All of the data is to be printed exactly, though the images must be left off.

------

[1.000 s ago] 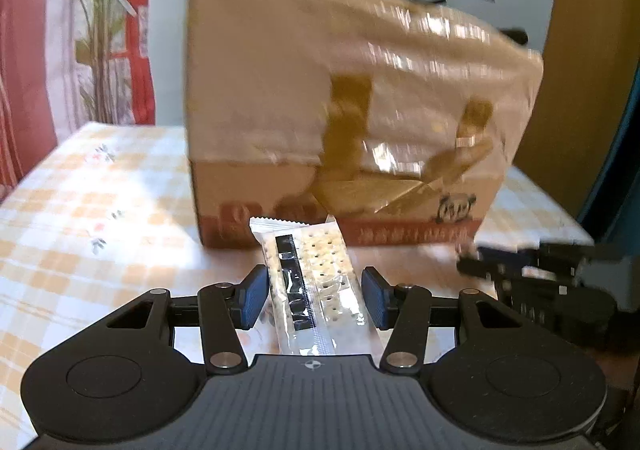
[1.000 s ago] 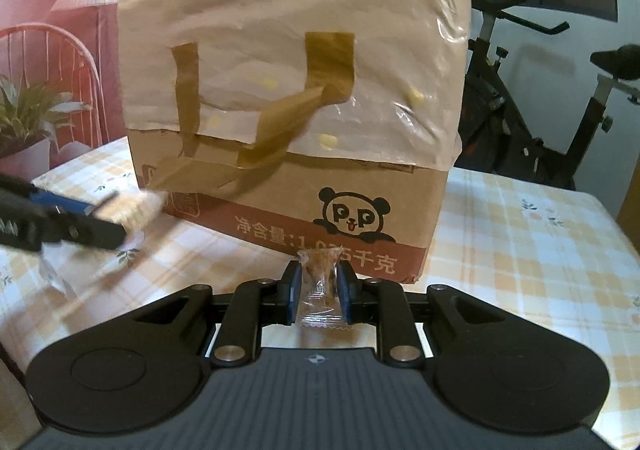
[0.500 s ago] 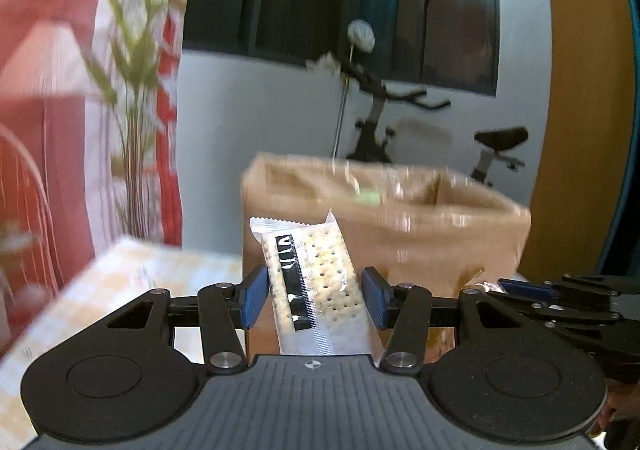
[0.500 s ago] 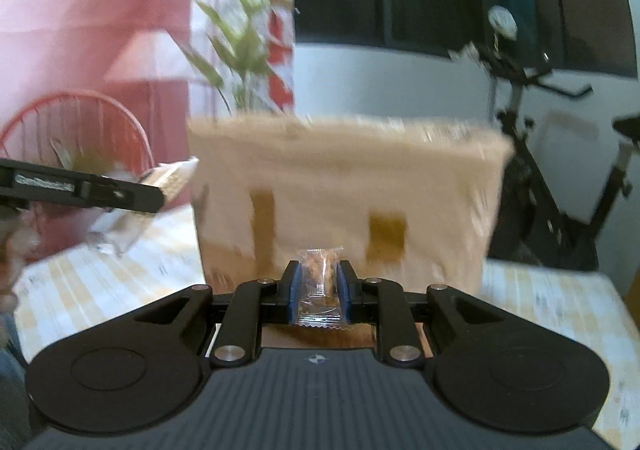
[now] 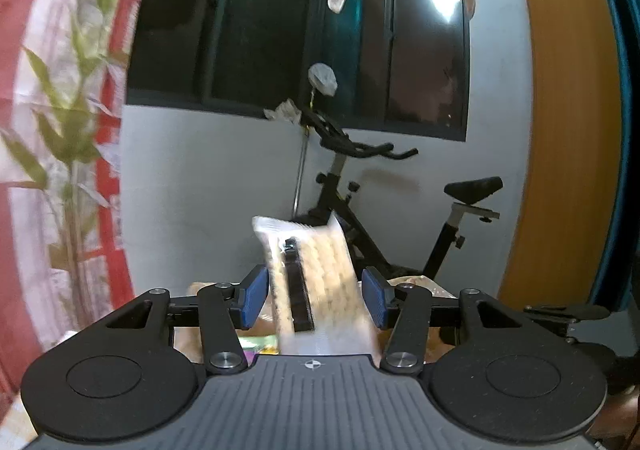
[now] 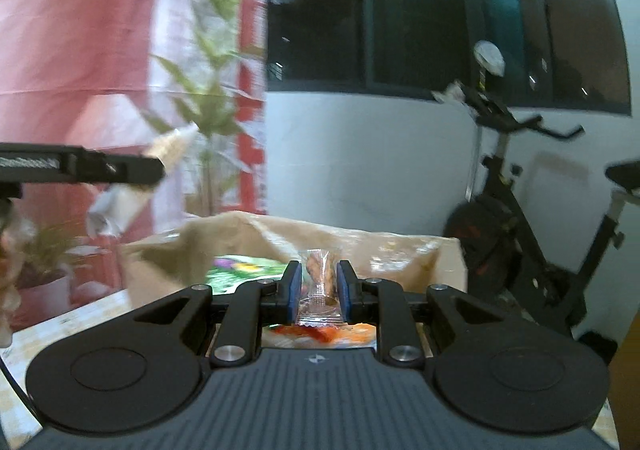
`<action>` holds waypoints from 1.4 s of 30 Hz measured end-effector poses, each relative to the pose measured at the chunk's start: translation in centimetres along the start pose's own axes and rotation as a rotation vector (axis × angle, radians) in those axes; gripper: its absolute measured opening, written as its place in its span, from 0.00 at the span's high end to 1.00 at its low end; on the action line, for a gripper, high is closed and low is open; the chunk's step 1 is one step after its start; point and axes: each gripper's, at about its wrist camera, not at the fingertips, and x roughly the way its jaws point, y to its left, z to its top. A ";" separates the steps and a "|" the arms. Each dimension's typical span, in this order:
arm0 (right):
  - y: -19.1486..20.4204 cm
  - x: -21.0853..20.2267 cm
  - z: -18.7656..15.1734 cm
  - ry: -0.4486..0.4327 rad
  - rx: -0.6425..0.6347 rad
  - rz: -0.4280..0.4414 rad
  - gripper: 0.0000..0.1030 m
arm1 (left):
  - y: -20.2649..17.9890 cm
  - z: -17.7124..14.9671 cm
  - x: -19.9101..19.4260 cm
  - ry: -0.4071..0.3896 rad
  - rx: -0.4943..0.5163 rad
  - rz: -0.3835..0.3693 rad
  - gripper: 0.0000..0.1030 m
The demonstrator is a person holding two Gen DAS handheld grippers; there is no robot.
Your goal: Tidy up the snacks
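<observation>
Checkered surface (image 6: 80, 320) carries one open cardboard box (image 6: 400, 250); one exercise bike (image 5: 360, 210) and a dark window behind. Two snacks held: left gripper (image 5: 316, 296) jaws half-wide, clamping one cracker pack (image 5: 316, 270); right gripper (image 6: 318, 290) jaws narrow, pinching one small wrapped snack (image 6: 318, 278) above the box opening.

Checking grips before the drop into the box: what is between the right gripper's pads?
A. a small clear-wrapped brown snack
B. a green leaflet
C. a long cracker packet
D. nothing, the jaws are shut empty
A: in the right wrist view the right gripper is shut on a small clear-wrapped brown snack, above the open cardboard box; the cracker packet is in the left gripper.
</observation>
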 end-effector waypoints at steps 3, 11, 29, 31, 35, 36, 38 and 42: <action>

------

**TASK SOLUTION**
[1.000 s ago] 
[1.000 s ago] 
[0.500 s ago] 
[0.500 s ago] 
[now] 
[now] 
`<action>` holds waypoints from 1.4 s of 30 Hz measured end-effector poses, each relative to the pose measured at the chunk's start: translation in centimetres along the start pose's own axes and rotation as a rotation vector (axis × angle, radians) in those axes; gripper: its absolute measured opening, written as its place in its span, from 0.00 at the span's high end to 1.00 at its low end; on the action line, for a gripper, high is closed and low is open; the chunk's step 1 is one step after its start; point and axes: each gripper's, at about its wrist camera, not at the fingertips, and x roughly the way its jaws point, y to its left, z to its top. A ";" separates the steps and a "|" the arms. Each dimension's typical span, in this order:
arm0 (right):
  - y: -19.1486..20.4204 cm
  - x: -21.0853..20.2267 cm
  - z: -18.7656..15.1734 cm
  - ry: -0.4486..0.4327 rad
  - rx: -0.6425..0.6347 rad
  - rz: -0.4280..0.4414 rad
  - gripper: 0.0000..0.1030 m
arm1 (left):
  - y: -20.2649..17.9890 cm
  - z: -17.7124..14.9671 cm
  - x: -19.9101..19.4260 cm
  - ry: -0.4071..0.3896 rad
  - rx: -0.4943..0.5163 rad
  - rz: -0.3835..0.3693 rad
  - gripper: 0.0000..0.1030 m
The demonstrator is a person holding two Gen DAS handheld grippers; there is no robot.
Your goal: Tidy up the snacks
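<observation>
Checkered surface (image 6: 80, 320) carries one open cardboard box (image 6: 400, 250); one exercise bike (image 5: 360, 210) and a dark window behind. Two snacks held: left gripper (image 5: 316, 296) jaws half-wide, clamping one cracker pack (image 5: 316, 270); right gripper (image 6: 318, 290) jaws narrow, pinching one small wrapped snack (image 6: 318, 278) above the box opening.

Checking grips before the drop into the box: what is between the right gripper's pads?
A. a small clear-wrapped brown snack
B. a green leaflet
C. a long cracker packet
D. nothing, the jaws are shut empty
A: in the right wrist view the right gripper is shut on a small clear-wrapped brown snack, above the open cardboard box; the cracker packet is in the left gripper.
</observation>
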 end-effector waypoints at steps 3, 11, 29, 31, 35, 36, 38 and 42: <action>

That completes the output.